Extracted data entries
——————————

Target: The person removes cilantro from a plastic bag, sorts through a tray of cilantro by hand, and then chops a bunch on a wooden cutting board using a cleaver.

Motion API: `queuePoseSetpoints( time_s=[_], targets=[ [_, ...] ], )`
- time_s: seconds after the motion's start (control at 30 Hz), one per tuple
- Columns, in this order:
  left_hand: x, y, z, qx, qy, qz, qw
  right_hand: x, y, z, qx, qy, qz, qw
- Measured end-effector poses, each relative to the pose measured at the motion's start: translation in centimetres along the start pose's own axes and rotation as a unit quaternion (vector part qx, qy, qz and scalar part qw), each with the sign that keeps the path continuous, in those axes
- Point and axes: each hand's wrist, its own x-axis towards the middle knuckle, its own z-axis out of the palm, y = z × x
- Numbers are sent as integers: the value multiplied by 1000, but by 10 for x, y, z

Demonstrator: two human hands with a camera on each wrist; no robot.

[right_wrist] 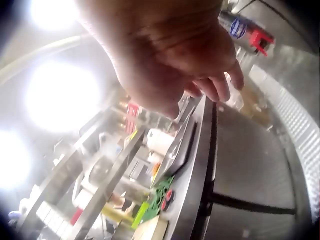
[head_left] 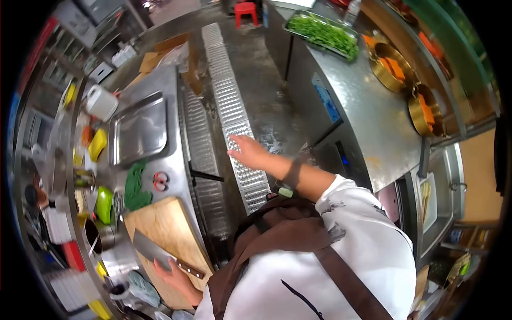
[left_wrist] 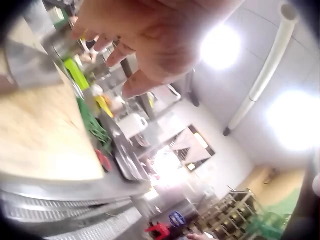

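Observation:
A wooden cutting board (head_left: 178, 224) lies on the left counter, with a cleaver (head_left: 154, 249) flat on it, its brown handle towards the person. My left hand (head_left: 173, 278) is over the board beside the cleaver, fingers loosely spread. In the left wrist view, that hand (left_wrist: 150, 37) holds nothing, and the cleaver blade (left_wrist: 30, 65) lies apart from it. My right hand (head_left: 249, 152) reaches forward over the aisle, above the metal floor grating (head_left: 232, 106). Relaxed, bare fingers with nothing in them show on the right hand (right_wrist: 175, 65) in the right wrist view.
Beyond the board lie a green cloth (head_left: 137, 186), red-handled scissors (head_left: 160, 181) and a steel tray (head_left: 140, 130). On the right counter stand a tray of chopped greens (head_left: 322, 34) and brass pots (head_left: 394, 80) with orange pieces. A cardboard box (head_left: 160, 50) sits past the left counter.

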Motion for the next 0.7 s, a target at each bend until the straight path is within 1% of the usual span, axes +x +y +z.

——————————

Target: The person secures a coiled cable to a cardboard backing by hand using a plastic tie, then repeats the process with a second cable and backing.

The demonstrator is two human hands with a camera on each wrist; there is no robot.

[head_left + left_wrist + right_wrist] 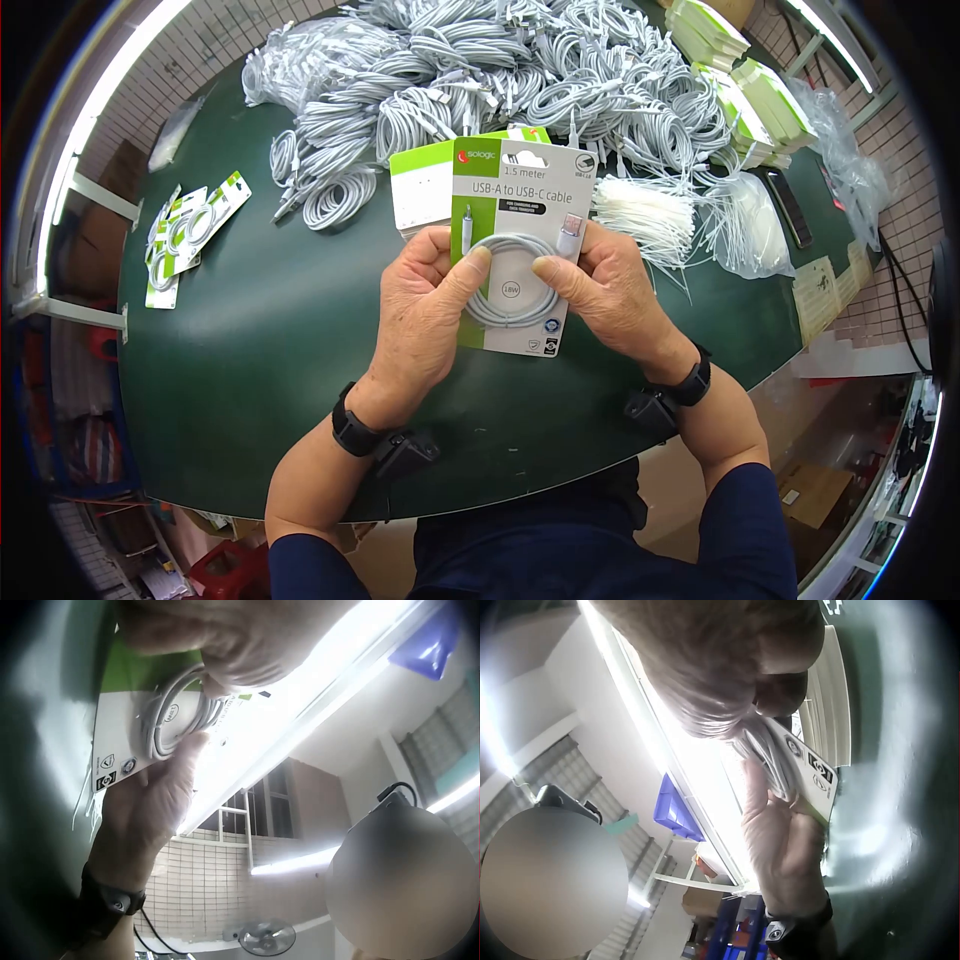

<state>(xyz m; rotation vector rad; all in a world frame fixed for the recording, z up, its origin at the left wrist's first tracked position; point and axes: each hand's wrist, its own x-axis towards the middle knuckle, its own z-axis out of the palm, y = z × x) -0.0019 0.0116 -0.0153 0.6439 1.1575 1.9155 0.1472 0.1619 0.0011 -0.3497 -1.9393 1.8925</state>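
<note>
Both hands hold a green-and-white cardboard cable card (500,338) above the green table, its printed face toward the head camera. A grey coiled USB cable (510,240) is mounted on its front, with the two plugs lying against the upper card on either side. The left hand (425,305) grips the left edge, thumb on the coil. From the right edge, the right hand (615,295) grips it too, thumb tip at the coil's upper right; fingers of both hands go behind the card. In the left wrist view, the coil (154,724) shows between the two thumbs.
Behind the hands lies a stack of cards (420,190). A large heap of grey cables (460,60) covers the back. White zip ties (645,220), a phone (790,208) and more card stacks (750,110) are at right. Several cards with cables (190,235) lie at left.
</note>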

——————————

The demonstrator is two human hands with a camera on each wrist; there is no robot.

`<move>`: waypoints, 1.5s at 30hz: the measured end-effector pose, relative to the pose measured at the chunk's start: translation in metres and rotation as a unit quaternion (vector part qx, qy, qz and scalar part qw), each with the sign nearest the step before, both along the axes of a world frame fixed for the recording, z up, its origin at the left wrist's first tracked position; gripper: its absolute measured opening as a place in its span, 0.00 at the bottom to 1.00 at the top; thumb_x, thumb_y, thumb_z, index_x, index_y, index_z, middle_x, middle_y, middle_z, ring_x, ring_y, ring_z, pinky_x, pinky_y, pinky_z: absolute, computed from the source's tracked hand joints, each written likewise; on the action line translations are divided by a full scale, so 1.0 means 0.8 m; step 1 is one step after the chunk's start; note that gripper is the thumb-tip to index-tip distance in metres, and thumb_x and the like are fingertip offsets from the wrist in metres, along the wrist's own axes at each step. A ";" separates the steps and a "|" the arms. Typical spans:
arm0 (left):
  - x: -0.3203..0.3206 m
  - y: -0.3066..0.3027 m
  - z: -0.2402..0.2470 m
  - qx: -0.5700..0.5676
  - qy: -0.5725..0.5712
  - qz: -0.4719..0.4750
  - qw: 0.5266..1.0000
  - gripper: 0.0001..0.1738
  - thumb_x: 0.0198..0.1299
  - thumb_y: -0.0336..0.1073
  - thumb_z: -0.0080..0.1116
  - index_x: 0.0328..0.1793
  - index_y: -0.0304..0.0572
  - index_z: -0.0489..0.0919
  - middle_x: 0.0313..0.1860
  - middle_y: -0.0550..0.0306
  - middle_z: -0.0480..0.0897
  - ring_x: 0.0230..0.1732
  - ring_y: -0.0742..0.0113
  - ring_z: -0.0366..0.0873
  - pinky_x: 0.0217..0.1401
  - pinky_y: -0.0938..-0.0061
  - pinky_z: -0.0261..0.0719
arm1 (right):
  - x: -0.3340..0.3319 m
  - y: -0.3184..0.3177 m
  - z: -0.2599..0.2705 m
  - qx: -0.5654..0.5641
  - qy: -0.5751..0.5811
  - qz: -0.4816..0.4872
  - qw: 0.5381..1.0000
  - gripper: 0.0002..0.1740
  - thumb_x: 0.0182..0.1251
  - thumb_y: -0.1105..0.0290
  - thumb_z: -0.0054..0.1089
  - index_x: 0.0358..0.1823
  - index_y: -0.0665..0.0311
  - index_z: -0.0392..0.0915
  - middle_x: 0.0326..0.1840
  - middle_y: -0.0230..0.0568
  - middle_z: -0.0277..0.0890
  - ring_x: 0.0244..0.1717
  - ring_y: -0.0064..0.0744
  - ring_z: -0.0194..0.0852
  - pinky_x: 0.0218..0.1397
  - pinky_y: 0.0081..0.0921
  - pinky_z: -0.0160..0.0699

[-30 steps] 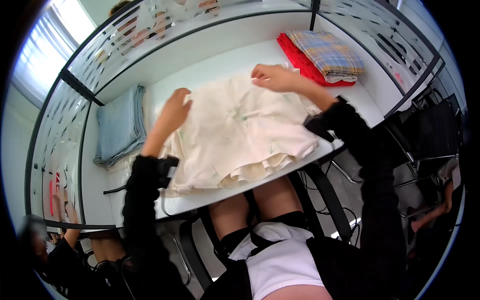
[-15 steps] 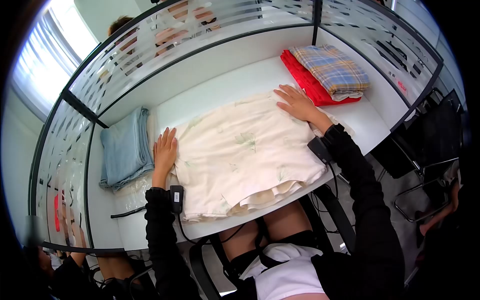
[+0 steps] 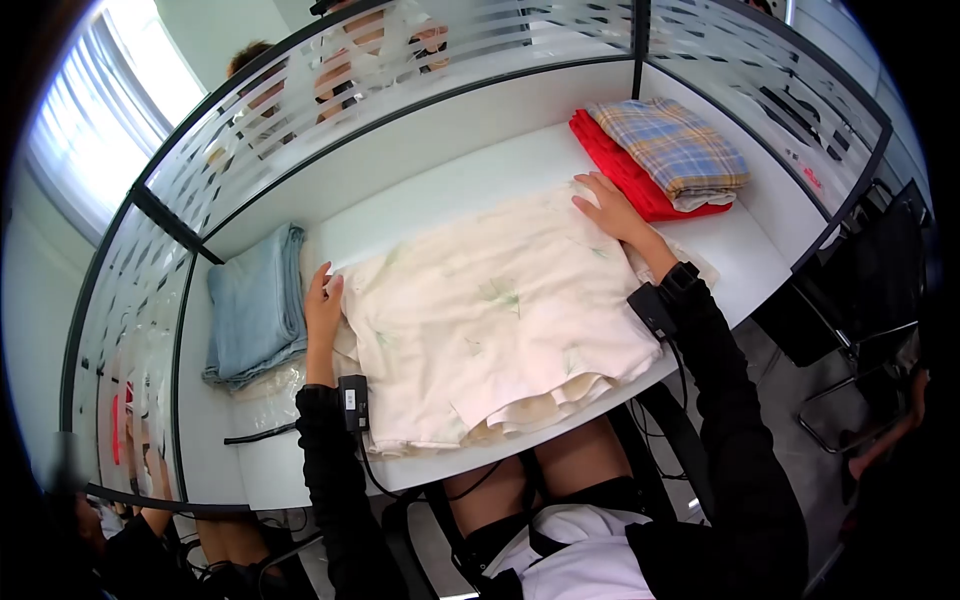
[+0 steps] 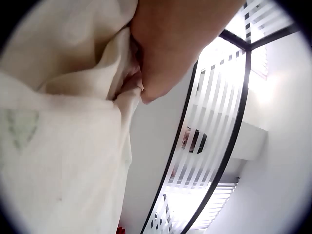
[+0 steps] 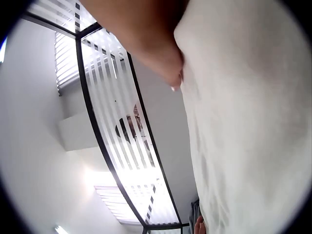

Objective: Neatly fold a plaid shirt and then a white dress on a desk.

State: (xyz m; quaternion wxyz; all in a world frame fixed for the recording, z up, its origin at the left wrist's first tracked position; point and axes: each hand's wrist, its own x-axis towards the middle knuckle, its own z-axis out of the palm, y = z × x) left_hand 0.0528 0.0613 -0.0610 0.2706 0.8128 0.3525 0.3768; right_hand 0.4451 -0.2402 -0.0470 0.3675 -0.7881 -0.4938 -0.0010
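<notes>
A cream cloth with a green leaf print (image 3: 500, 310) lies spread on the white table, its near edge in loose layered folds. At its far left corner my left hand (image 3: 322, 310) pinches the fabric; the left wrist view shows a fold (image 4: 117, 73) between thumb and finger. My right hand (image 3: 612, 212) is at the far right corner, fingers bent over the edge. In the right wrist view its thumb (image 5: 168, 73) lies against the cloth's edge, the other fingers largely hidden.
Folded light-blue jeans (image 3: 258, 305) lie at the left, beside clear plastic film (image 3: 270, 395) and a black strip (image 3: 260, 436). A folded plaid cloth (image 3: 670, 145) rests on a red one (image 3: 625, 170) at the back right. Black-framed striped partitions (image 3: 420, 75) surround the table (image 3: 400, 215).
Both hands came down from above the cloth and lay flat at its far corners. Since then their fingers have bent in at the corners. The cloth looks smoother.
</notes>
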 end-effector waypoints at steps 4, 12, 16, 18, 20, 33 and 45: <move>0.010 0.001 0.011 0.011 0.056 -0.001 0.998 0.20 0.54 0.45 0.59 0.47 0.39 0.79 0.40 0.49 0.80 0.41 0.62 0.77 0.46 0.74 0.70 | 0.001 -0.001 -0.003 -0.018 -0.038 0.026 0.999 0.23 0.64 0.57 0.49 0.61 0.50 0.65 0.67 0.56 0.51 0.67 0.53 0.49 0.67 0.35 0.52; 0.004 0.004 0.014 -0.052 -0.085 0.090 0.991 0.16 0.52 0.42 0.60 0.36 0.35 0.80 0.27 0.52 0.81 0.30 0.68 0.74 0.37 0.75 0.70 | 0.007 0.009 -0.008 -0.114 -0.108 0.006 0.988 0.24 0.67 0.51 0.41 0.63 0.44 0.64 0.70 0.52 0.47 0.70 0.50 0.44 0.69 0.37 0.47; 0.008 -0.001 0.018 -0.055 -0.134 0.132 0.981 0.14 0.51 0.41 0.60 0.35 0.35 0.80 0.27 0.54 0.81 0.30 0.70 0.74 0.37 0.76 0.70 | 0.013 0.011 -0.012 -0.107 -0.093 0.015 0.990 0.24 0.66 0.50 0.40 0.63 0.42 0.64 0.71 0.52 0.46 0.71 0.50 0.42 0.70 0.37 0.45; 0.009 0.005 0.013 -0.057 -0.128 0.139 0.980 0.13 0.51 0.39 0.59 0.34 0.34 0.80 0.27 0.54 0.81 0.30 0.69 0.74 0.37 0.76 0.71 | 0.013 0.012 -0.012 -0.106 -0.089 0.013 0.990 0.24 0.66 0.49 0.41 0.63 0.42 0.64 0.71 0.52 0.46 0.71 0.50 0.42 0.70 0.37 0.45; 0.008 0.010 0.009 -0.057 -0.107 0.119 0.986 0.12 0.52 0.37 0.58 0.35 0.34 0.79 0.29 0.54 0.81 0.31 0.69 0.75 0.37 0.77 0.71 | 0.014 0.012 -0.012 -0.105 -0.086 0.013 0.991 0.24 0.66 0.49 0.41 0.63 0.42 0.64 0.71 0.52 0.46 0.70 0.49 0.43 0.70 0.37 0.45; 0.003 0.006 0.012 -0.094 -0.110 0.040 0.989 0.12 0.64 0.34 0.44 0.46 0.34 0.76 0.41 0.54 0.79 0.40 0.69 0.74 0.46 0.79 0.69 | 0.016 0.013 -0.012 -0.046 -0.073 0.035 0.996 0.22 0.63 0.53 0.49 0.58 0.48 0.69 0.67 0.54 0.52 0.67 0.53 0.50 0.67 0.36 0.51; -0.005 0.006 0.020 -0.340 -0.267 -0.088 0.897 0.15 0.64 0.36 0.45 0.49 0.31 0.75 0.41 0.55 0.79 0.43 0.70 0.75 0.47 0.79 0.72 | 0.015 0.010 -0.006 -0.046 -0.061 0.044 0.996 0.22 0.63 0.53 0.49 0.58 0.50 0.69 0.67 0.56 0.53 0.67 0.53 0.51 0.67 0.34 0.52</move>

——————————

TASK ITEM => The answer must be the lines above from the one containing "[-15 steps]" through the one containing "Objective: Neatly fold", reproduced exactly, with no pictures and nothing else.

COMPLETED EXERCISE =>
[-15 steps] 
[+0 steps] 
[+0 steps] 
[+0 steps] 

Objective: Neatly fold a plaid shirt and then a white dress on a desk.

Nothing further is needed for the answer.